No se han estrujado mucho las meninges los cuatro integrantes de Travis a la hora de escoger título para su novena entrega de estudio. Menos aún que cuando, allá por 2003, optaron por 12 memories para bautizar el que iba a convertirse entonces en su cuarto álbum. Pero habrá mucho de simbólico, a buen seguro, en la parquedad de esta elección. Los escoceses aspiran a que nos concentremos en sus canciones, nada más y nada menos. Y las diez que dan forma a esta colección figuran entre las mejores que han concebido en una trayectoria cada vez menos efectista y más digna de admiración.

 

10 songs es, digámoslo pronto, un álbum adorable. Fran Healy retoma en él las riendas como autor principal, después de un antecesor (Everything at once, 2016) mucho más participativo. Y lo hace con el firme propósito de que cada una de sus páginas resulte íntima, conmovedora, sustancial.
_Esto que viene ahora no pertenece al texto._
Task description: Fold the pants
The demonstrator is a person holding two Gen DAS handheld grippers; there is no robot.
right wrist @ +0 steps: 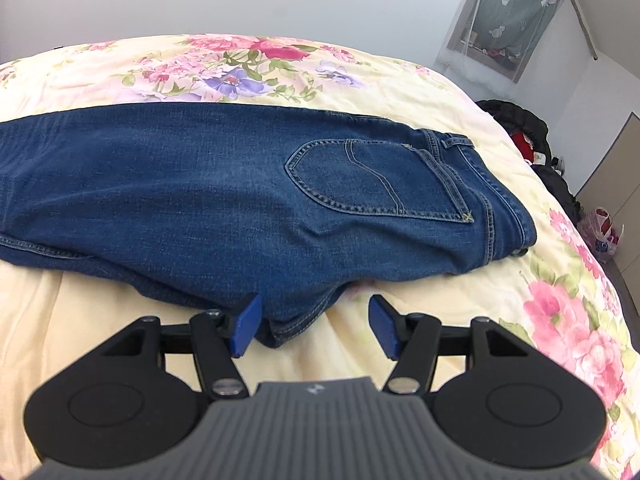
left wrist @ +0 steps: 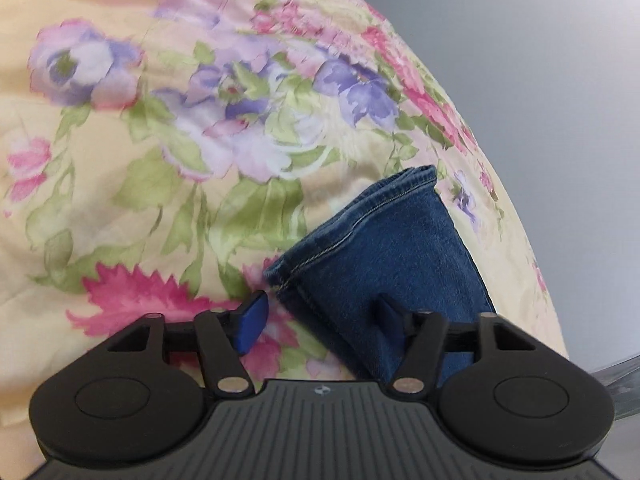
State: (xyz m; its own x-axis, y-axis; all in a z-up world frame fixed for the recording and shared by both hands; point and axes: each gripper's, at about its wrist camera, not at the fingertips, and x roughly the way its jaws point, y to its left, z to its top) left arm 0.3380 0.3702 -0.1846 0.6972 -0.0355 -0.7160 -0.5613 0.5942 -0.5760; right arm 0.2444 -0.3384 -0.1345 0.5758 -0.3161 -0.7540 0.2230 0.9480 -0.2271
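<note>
The left hand-held gripper (left wrist: 320,316) hangs over a floral bedspread (left wrist: 140,184), jaws parted and gripping nothing, the hemmed leg ends of the blue jeans (left wrist: 384,248) lying between and under its fingers. The right hand-held gripper (right wrist: 314,328) also stands apart and empty, its left pad (right wrist: 246,326) just beside the crotch fold. Beyond it the jeans (right wrist: 200,184) lie folded lengthwise across the bed, back pocket (right wrist: 372,178) up, waistband toward dark clothing (right wrist: 524,132) at the bed's right edge.
</note>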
Es imposible no sucumbir ante la tersura de The only thing, inesperado mano a mano de Healy con Susanna Hoffs: ni Travis suelen recurrir a duetos y colaboraciones ni la carismática líder de las Bangles frecuenta los estudios de grabación, para nuestra desgracia. Pero el empaste de ambas voces, térreas y a ratos casi susurradas, se convierte en un espectáculo que ya no se nos olvidará.

 

Canciones, solo canciones. Ese es el ideario del cuarteto de Glasgow (de dónde, si no), desentendido de los oropeles para centrarse en las melodías con el esmero de un taller de artesanos. Hubo un tiempo, allá por The man who (1999) y The invisible band (2001), en que estos escoceses parecían a punto de comerse el mundo, ensalzados merecidamente como una de las bandas más inspiradas del planeta. Su fulgor puede haber decrecido, pero su trascendencia no. Siguen siendo los mismos cuatro tipos que emprendieron la aventura tres décadas atrás. No hay rencillas ni carnaza más allá de lo artístico. Y hace muchos discos que ni se molestan en retratarse para la portada. Canciones, solo canciones.

 

Y las de Healy en este 2020 son, insistamos lo que sea preciso, extremadamente buenas. Conserva plena capacidad de encabritar las guitarras eléctricas (Valentine), como en los días primerizos, o puede ordenar un trote de escobillas en la batería (A ghost) para agudizar la sensación campestre. Pero su especialidad siguen siendo los medios tiempos, una disciplina que domina hasta el magisterioKissing in the windWaving at the window son enormes por su excelencia melódica, por esa capacidad de colocar cada nota en su sitio. Incluso las inesperadas, que son, claro, las más difíciles. Y luego llegan los arreglos de cuerdas (Nina’s song) o la belleza intimísima, casi musitada, de All fall down. Y solo nos queda, en efecto, derrumbarnos.